Anti-seizure medications (Anticonvulsants) were originally designed to treat people with epilepsy. Anticonvulsants (also known as antiepileptic drugs or recently as antiseizure drugs) are a diverse group of pharmacological agents used in the treatment of epileptic seizures. Anticonvulsant medications are FDA approved to treat seizures and many other medical conditions unrelated to seizure disorders. Anticonvulsants work by calming hyperactivity in the brain in various ways.
Anticonvulsants (antiepileptic or AEDs) help to normalize the way nerve impulses travel along the nerve cells which helps prevent or treat seizures. When the brain is functioning normally the nerve cells talk to each other using controlled electrical signals from one nerve cell to another. This tells the body to do everything it needs or wants to do. During a seizure there is a change in the level of nerve cell electrical signals from a normal level to excessive signals from a normal level to an excessive or abnormal amount of nerve signals. This increased nerve activity is responsible for the signs and symptoms of a seizure. What causes the change is nerve impulses can be the result of an injury to part of the brain, stroke, depression, brain tumor, genetic causes, metabolic problems or toxicity issues and others many such issues. Anticonvulsants can also be used for the treatment of nerve pain and bipolar disorder.
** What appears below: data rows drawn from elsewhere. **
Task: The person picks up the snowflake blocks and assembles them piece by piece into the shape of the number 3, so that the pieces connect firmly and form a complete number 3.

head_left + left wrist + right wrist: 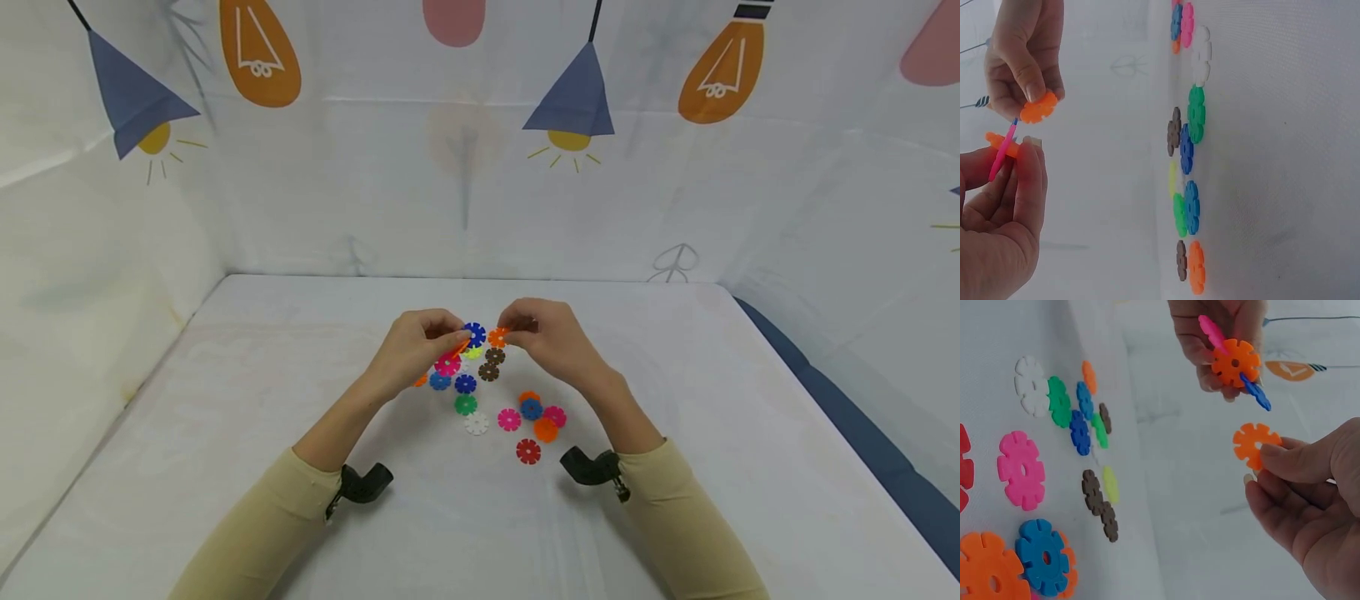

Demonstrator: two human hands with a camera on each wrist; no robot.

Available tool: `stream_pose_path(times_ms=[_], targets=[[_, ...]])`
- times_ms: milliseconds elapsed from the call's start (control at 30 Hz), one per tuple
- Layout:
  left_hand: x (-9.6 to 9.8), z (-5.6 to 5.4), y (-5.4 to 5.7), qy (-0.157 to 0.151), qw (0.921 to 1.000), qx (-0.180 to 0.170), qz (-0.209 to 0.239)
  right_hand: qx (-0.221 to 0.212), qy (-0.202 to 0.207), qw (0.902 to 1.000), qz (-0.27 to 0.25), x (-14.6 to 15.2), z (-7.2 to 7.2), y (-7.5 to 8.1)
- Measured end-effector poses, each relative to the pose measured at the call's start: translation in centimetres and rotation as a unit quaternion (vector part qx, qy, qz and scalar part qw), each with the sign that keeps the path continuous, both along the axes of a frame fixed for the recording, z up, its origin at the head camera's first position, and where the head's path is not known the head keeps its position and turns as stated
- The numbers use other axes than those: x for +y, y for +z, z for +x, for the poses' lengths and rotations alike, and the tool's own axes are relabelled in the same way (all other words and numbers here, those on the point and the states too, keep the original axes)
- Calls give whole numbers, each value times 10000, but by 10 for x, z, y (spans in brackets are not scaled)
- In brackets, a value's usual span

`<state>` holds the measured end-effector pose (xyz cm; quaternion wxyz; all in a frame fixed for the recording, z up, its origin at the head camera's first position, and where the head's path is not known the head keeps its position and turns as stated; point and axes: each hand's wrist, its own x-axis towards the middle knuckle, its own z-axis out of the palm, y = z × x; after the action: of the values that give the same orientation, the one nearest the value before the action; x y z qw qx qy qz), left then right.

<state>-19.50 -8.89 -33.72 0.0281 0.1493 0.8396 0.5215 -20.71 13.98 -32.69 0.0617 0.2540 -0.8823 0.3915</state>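
Observation:
In the head view both hands meet above the far half of the table. My left hand (412, 350) holds a small joined piece of notched plastic discs: an orange disc (1245, 355) with a pink disc (1211, 332) and a blue disc (1256, 392) slotted into its edge at an angle. Facing it, my right hand (555, 340) pinches a single orange disc (1246, 439) between thumb and fingers. In the right wrist view a small gap separates that disc from the blue one.
Loose discs lie on the white table (255, 500) below the hands, among them a white disc (471, 427), a green disc (461, 407), a red disc (523, 457) and brown discs (483, 374). A printed cloth wall (360, 192) stands behind the table.

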Motion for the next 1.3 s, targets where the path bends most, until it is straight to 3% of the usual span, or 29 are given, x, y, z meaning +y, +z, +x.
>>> stream_pose_path(times_ms=[567,833,1100,1300], targets=[[0,0,-1,-44,9997,-109,227,408,333,9982,-270,-1,4,4],[1,0,-2,-33,9996,-87,250,1050,380,9937,-42,-7,10,7],[2,1,-2,97,9997,-66,224,2057,387,9777,137,-12,14,4],[3,2,1,194,9993,-143,302,2369,287,9710,174,-17,17,1]])
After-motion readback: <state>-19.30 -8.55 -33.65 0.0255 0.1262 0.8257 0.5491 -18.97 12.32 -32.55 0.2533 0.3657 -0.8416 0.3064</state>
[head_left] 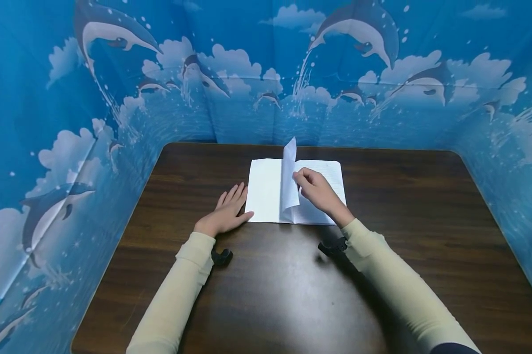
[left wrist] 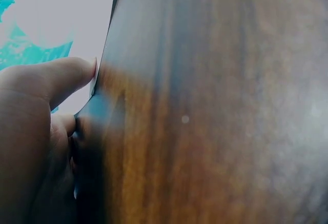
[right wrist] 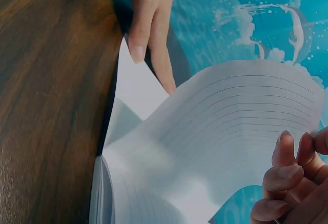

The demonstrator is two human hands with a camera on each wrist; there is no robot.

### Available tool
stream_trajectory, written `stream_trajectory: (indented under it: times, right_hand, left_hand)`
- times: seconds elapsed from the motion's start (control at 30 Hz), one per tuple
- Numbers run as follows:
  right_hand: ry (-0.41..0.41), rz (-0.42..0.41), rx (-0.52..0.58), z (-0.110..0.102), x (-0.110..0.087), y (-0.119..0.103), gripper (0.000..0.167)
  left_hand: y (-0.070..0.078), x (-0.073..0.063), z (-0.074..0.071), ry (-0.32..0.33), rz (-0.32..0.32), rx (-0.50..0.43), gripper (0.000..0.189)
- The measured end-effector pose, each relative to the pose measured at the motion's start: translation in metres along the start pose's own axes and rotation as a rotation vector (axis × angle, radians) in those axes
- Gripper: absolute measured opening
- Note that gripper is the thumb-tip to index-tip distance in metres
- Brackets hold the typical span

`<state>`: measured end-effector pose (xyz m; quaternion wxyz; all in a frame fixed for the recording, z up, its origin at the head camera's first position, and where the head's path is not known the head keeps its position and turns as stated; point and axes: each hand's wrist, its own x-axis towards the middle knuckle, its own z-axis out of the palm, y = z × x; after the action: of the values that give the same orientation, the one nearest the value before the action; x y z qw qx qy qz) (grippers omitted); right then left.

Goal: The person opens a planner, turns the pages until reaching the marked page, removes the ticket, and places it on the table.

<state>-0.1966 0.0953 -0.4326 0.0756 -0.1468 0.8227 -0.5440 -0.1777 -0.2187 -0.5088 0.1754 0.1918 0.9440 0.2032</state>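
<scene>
An open notebook [head_left: 264, 191] with ruled pages lies near the far edge of the table. My left hand [head_left: 225, 214] rests with fingers spread at its left side, the thumb on the lower left corner. In the left wrist view that thumb [left wrist: 72, 75] lies against the white page edge. With thumb and forefinger, my right hand [head_left: 316, 189] pinches the edge of a raised page [head_left: 289, 177], which stands up and curves over the middle. The right wrist view shows the lined page [right wrist: 246, 111] bowed, its edge at the fingertips [right wrist: 287, 137].
The dark wood table [head_left: 266, 295] spreads around the notebook. A blue cloth with dolphins [head_left: 248, 113] hangs along its back and sides. Black straps with small devices sit on both wrists, the right one [head_left: 333, 246] just above the tabletop.
</scene>
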Motion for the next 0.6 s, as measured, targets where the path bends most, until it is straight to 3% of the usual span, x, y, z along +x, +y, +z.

Anticonvulsants (also commonly known as antiepileptic drugs or as anti seizure drugs) are diverse groups of pharmacological agents used in the treatment of epileptic seizures. Anticonvulsants are also increasingly being used for the diagnosis of bipolar disorder and borderline personality disorder, since many seem to act as mood stabilizers, and for the treatment of neuropathic disorder. Anticonvulsants counter the excessive rapid firing of neurons during seizures. Anticonvulsants also prevent the seizure within the brain. Conventional antiepileptic drugs may block sodium channels or enhance gamma-aminobutyric acid (GABA) function. Many antiepileptic medicines have multiple or uncertain mechanisms of action. Next to the voltage-gated sodium channels and components of the GABA system, their targets include GABA receptors, the GAT-1, GABA transporter, and GABA transaminase. Additional targets include voltage-gated calcium channels, SV2A.
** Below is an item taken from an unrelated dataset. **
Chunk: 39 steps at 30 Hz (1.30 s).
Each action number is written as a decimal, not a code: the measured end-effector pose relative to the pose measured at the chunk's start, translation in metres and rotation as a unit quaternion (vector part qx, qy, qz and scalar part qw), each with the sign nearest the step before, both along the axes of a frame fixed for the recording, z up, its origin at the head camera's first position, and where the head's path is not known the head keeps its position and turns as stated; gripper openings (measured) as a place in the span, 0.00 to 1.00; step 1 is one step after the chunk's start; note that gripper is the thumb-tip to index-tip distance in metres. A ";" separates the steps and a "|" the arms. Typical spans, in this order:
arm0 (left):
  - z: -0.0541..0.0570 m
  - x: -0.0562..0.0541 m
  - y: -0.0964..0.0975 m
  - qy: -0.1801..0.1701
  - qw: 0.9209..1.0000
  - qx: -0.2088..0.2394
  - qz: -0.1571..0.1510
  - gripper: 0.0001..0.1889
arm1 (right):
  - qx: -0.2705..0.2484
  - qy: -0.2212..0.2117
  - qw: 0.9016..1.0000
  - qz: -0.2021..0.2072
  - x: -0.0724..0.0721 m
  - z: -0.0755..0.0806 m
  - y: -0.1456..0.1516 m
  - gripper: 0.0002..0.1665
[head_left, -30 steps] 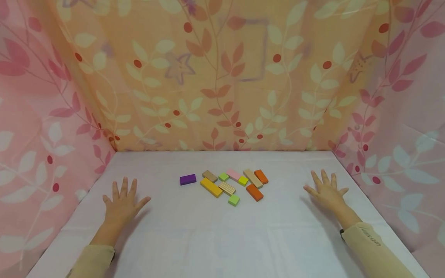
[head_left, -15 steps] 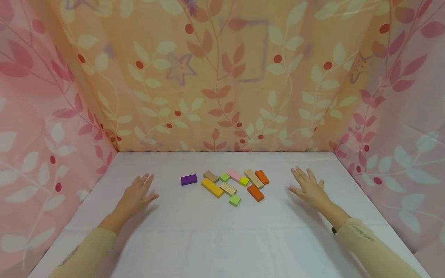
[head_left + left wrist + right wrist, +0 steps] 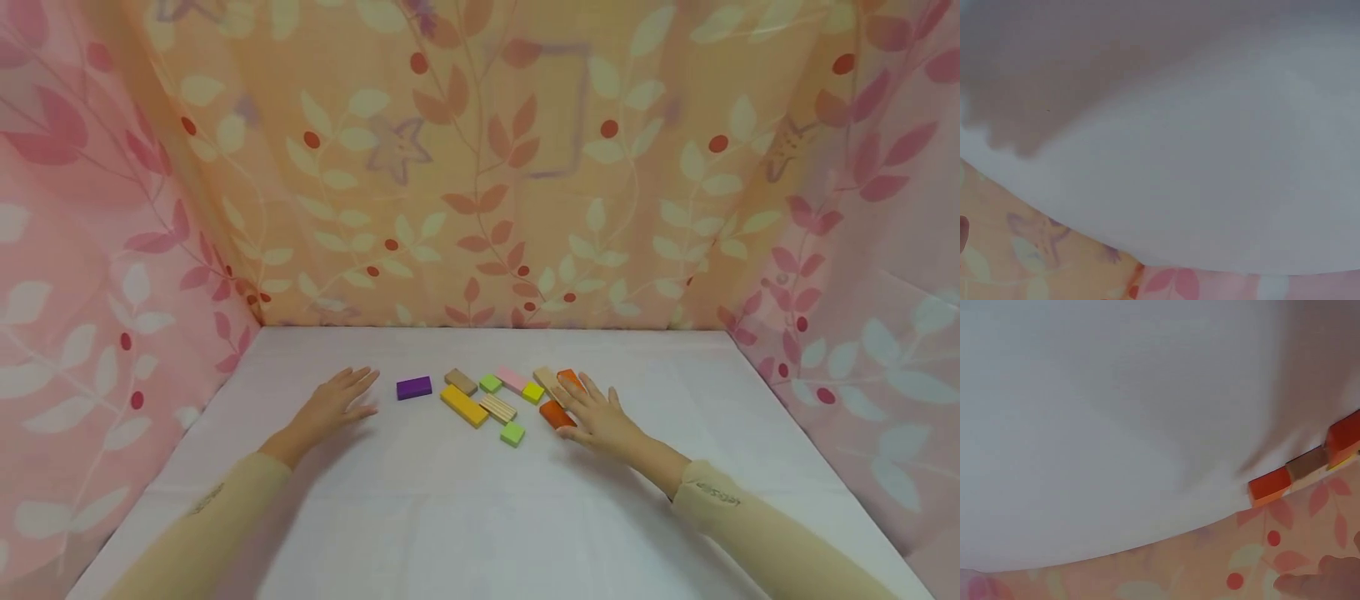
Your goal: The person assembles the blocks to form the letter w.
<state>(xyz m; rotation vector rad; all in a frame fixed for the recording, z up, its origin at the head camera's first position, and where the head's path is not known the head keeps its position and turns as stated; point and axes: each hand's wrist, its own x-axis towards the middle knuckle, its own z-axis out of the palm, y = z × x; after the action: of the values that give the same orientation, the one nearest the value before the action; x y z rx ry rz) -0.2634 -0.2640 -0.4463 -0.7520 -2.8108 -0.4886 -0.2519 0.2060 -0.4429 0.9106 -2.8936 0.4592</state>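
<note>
My left hand (image 3: 330, 408), fingers extended, is just left of a purple block (image 3: 414, 387) in the head view. My right hand (image 3: 603, 423) reaches over two orange blocks, the nearer (image 3: 555, 414) and the farther (image 3: 572, 378), hiding parts of both. Its spread fingers overlap the end of a pale wooden plank (image 3: 544, 379). Left of it lie a yellow block (image 3: 533, 392), a pink block (image 3: 513, 380) and a striped wooden block (image 3: 498, 408). In the right wrist view, fingers (image 3: 1316, 582) show low at the right, apart from an orange block (image 3: 1269, 487).
Farther left lie a long amber block (image 3: 463, 406), a brown block (image 3: 461, 382) and a light green block (image 3: 491, 383). Another green block (image 3: 512, 434) is closest to the front. The white tabletop (image 3: 420, 517) is bordered by floral cloth walls (image 3: 480, 167) behind and on both sides.
Both hands have moved inward: the left one rightward toward the purple block, the right one leftward until it overlaps the orange blocks. The blocks keep their arrangement; the whole view has shifted slightly.
</note>
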 end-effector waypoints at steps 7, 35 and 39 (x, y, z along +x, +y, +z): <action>-0.007 -0.015 0.012 -0.016 1.000 -0.002 -0.016 0.31 | 0.016 0.019 0.997 0.074 -0.003 -0.005 -0.037 0.40; -0.019 -0.064 0.033 -0.020 0.988 -0.115 -0.098 0.21 | 0.132 -0.070 0.982 0.117 -0.016 -0.009 -0.107 0.41; -0.021 -0.066 0.033 0.000 0.987 -0.116 -0.108 0.19 | 0.130 -0.074 0.982 0.115 -0.017 -0.011 -0.108 0.40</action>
<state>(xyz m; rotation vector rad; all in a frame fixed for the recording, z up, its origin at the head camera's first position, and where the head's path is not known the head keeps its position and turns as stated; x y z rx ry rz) -0.3295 -0.2310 -0.4677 -1.1112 -2.8310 -0.1907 -0.2689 0.0976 -0.4535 1.3102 -3.0464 0.1677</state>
By stopping sodium or calcium channels, antiepileptic medicines decreased the release of excitatory glutamate, whose relief is considered to be lessening in epilepsy, but also that of GABA. This is probably a side effect or even the actual mechanism of action for some antiepileptic drugs, since GABA can itself, directly or indirectly, act proconulsively. Another potential target of antiepileptic drugs is the peroxisome proliferateor-activated receptor alpha. The drug class was the fifth-best-selling in the United States in 2008. Some anticonvulsants have shown sntiepileptogenic effects in animal models of epilepsy. That is, they either block the development of epilepsy or can curb or reverse the progression of epilepsy problems. However, no drug has been shown in human trials to prevent epileptogenesis (the development of epilepsy in an individual at risk, such as after a head injury).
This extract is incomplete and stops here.